> WORK REQUEST:
Count every line in the data below that includes "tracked", and give only the result.

> GIVEN MATERIAL:
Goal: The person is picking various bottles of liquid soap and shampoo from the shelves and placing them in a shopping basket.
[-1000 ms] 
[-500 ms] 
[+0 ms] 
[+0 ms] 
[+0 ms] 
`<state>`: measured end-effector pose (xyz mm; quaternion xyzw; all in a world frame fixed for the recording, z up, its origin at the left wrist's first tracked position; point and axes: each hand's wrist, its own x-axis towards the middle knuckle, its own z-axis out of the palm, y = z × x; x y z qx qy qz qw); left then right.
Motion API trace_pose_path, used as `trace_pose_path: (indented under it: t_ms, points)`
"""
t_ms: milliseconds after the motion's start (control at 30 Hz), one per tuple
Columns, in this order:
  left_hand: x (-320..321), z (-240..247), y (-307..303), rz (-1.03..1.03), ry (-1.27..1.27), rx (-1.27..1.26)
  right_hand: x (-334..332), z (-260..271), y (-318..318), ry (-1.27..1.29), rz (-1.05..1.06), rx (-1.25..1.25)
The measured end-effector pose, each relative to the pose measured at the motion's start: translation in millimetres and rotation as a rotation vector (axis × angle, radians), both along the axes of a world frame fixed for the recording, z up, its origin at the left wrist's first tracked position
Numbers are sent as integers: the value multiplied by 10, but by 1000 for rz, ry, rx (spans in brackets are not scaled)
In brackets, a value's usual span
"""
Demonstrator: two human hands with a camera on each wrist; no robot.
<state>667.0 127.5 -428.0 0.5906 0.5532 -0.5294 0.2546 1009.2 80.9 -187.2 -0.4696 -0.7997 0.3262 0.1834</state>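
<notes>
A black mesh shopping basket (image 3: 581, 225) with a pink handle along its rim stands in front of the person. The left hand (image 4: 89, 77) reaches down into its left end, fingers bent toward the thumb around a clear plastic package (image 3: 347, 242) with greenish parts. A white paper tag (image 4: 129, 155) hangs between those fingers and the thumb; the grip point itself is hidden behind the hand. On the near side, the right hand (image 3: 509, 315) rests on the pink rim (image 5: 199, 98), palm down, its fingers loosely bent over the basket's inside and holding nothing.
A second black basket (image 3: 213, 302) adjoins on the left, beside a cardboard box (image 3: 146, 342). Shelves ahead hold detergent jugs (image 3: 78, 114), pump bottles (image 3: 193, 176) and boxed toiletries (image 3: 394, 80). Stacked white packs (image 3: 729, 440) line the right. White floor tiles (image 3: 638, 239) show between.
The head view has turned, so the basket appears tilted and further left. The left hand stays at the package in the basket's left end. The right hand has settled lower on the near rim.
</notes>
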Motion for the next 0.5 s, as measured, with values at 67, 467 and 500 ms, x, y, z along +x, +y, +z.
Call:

> YOUR SOLUTION:
2